[Exercise brief]: Please copy every line of the data in which the string "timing" appears.

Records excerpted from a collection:
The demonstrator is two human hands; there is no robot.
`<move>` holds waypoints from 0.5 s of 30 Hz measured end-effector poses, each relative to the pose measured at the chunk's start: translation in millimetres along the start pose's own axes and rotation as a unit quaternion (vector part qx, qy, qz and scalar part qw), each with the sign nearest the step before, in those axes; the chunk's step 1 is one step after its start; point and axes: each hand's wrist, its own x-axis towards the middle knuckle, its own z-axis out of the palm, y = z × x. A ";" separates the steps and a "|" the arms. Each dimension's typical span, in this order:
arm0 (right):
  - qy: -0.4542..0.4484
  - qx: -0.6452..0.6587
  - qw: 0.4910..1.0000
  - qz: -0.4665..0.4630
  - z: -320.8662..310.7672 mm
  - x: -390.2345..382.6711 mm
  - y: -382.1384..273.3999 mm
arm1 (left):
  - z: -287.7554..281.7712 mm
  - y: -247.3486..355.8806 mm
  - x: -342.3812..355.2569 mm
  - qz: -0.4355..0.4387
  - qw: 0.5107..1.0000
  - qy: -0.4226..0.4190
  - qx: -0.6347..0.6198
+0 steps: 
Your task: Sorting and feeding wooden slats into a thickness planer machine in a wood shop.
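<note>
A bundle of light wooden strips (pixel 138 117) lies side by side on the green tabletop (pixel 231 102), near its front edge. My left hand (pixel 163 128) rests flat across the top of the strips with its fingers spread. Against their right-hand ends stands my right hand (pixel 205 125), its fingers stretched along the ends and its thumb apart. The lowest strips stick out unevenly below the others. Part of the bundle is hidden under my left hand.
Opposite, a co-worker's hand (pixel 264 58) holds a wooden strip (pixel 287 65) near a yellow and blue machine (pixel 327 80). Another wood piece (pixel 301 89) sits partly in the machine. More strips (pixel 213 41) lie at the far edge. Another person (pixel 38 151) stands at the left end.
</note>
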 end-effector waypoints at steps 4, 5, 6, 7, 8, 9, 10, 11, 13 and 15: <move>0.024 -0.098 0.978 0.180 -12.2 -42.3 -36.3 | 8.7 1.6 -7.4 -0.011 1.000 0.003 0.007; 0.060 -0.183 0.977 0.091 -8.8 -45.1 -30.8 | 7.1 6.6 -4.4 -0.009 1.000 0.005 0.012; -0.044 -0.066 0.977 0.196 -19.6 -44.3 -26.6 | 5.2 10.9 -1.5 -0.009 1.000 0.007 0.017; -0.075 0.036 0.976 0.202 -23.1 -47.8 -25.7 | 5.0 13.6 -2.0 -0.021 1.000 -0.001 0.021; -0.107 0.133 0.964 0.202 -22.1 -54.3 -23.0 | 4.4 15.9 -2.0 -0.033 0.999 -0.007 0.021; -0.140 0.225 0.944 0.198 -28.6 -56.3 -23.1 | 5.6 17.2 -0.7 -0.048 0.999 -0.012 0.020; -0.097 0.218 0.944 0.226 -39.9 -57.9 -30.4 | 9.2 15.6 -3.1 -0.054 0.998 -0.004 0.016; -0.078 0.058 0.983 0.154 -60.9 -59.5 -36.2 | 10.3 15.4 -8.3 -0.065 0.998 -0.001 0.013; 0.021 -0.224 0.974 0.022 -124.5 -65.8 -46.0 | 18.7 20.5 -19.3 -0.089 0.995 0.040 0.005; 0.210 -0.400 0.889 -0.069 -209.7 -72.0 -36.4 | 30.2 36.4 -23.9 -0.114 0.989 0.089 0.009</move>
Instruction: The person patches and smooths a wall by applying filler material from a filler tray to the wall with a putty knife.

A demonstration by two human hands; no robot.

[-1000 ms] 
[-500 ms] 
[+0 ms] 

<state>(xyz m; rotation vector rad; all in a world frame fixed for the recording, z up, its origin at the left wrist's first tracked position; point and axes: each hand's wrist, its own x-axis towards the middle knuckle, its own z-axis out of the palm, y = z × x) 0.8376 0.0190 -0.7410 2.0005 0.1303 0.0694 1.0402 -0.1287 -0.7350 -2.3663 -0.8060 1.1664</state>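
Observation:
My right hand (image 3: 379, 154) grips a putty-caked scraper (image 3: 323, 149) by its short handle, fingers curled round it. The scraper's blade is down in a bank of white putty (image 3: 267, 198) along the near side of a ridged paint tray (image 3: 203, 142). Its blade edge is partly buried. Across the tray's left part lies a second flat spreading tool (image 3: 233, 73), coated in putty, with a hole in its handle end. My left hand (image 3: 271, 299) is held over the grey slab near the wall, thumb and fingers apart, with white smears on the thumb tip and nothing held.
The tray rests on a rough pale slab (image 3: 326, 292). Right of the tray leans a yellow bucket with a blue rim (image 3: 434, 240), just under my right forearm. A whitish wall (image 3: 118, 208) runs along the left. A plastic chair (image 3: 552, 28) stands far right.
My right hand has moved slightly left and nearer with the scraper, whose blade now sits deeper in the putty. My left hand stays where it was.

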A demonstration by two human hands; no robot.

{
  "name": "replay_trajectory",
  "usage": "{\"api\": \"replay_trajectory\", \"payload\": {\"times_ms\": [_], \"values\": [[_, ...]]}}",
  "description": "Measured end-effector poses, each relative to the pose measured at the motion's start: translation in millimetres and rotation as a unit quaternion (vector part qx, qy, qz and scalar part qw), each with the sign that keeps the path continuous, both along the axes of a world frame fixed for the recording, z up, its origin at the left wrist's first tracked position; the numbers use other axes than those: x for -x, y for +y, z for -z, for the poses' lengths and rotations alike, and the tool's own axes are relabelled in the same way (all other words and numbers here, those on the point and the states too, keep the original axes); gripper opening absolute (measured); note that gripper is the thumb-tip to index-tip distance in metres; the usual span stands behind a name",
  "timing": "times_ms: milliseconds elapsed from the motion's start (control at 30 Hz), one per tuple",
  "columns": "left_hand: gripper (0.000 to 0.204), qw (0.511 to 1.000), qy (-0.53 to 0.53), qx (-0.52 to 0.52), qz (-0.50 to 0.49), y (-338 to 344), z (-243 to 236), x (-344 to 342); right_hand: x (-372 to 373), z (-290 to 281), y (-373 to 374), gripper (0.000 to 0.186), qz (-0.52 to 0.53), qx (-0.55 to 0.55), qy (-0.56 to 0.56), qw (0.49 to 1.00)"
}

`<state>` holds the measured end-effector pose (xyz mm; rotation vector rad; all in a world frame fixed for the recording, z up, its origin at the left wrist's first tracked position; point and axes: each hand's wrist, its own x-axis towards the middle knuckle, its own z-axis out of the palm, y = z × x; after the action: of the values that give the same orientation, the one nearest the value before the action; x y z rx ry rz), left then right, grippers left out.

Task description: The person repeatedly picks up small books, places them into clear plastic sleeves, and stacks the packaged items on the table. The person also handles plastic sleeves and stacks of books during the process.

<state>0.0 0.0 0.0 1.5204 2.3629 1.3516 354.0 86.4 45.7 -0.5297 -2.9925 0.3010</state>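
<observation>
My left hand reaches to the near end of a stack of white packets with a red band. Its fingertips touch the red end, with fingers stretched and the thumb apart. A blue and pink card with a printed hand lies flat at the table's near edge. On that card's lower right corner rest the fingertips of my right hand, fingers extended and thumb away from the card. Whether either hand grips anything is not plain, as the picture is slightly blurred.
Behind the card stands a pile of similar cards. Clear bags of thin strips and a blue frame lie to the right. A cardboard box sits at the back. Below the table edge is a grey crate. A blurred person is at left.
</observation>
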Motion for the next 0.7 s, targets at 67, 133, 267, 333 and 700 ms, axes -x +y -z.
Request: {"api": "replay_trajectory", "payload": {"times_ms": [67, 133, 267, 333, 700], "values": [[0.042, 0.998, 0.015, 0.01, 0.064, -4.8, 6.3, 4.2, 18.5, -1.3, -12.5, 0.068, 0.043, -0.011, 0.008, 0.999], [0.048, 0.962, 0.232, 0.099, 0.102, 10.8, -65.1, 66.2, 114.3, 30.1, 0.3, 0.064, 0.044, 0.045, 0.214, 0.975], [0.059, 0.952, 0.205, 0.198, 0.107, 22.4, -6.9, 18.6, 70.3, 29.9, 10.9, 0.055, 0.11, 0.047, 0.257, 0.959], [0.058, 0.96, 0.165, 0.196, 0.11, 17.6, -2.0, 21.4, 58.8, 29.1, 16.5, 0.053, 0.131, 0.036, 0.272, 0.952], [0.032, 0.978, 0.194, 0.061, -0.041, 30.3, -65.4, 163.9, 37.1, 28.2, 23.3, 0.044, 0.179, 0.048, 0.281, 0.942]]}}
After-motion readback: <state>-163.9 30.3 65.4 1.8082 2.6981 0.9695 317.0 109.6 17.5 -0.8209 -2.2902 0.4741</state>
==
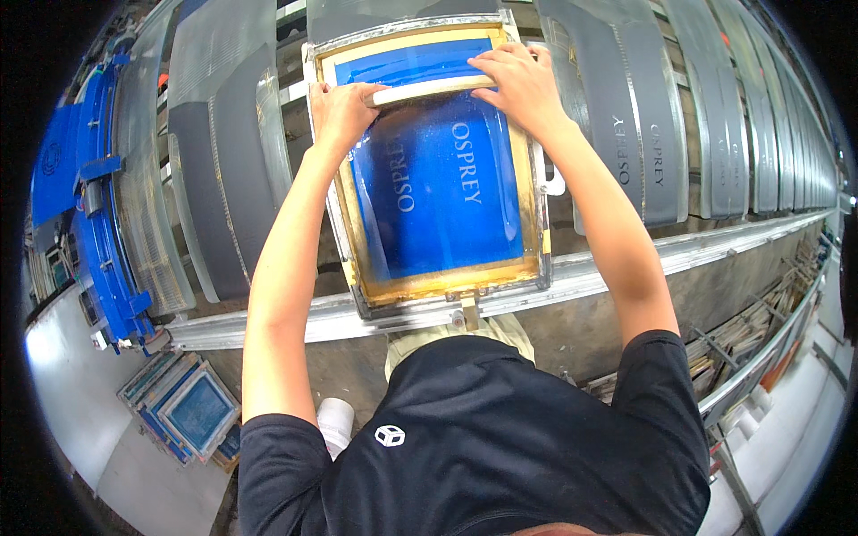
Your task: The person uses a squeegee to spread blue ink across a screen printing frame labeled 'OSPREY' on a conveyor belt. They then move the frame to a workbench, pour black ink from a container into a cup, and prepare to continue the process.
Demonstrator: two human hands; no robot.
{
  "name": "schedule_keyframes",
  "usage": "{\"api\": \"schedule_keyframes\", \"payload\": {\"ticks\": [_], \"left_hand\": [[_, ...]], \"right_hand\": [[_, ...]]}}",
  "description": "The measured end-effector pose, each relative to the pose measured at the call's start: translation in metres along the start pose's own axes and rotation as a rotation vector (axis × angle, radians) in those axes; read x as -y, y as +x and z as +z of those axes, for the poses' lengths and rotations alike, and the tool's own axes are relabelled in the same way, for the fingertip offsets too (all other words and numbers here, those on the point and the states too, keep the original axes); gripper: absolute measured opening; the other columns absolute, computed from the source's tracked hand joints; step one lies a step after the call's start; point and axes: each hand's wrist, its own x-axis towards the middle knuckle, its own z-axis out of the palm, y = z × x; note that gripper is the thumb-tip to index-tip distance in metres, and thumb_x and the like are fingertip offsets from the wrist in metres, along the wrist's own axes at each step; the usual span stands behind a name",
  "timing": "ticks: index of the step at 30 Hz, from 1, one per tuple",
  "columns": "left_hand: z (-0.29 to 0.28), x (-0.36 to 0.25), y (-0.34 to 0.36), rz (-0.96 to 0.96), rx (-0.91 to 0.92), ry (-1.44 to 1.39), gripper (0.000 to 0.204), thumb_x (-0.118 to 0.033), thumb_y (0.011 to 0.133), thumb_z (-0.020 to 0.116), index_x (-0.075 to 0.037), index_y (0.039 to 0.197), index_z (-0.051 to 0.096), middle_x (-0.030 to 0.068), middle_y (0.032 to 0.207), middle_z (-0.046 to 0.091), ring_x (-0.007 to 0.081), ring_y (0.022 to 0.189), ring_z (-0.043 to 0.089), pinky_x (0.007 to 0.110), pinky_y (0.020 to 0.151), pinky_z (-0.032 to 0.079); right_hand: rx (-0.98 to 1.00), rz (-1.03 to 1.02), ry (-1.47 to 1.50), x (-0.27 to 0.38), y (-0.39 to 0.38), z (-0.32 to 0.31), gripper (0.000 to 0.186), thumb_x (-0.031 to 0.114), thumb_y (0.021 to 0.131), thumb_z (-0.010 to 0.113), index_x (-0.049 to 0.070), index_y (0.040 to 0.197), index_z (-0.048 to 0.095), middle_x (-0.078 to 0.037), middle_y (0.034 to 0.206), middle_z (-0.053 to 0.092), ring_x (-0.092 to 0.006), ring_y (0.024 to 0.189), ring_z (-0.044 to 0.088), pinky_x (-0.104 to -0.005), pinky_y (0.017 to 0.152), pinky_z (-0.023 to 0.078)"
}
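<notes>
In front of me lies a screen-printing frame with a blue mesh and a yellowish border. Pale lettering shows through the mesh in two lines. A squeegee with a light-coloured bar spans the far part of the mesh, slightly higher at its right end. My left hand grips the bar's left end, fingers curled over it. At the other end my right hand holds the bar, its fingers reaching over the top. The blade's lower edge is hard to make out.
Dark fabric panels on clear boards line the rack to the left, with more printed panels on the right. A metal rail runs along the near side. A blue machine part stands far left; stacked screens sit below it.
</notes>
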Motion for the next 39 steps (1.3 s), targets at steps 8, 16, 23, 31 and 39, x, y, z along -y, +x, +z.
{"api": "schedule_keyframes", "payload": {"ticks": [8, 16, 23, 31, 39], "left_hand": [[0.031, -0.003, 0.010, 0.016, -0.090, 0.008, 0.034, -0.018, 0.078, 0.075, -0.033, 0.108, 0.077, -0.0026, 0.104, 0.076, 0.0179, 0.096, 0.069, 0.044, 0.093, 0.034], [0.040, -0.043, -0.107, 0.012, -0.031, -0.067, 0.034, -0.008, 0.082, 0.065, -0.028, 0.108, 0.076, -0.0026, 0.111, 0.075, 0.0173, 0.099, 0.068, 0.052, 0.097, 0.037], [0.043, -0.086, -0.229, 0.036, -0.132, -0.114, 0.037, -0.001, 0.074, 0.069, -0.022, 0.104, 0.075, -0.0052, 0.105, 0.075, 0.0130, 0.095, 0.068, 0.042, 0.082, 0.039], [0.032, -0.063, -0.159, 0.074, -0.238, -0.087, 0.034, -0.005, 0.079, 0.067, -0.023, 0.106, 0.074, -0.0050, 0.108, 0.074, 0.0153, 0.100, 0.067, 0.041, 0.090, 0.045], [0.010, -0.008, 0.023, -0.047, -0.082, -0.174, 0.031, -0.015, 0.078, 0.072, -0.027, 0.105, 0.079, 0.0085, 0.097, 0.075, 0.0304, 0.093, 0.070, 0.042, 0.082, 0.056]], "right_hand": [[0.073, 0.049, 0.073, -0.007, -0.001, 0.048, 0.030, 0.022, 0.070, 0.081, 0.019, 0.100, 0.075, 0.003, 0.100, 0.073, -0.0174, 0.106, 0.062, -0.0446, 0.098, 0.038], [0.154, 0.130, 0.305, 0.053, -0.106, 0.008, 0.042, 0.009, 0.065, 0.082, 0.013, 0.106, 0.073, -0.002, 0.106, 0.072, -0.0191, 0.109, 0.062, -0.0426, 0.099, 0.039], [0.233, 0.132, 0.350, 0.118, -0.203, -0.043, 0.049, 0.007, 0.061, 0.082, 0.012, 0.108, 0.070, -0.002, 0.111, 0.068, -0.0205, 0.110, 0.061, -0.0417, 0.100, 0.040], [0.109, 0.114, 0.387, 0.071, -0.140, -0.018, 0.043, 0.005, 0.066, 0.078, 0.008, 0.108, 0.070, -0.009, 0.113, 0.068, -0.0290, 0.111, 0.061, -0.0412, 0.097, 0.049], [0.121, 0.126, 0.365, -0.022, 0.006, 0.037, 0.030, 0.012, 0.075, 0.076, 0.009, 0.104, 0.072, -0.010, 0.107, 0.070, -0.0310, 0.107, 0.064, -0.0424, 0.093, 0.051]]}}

[Reply to the exercise]:
  "timing": "times_ms: milliseconds elapsed from the motion's start (control at 30 Hz), one per tuple",
  "timing": "ticks: index of the step at 30 Hz, from 1, one per tuple",

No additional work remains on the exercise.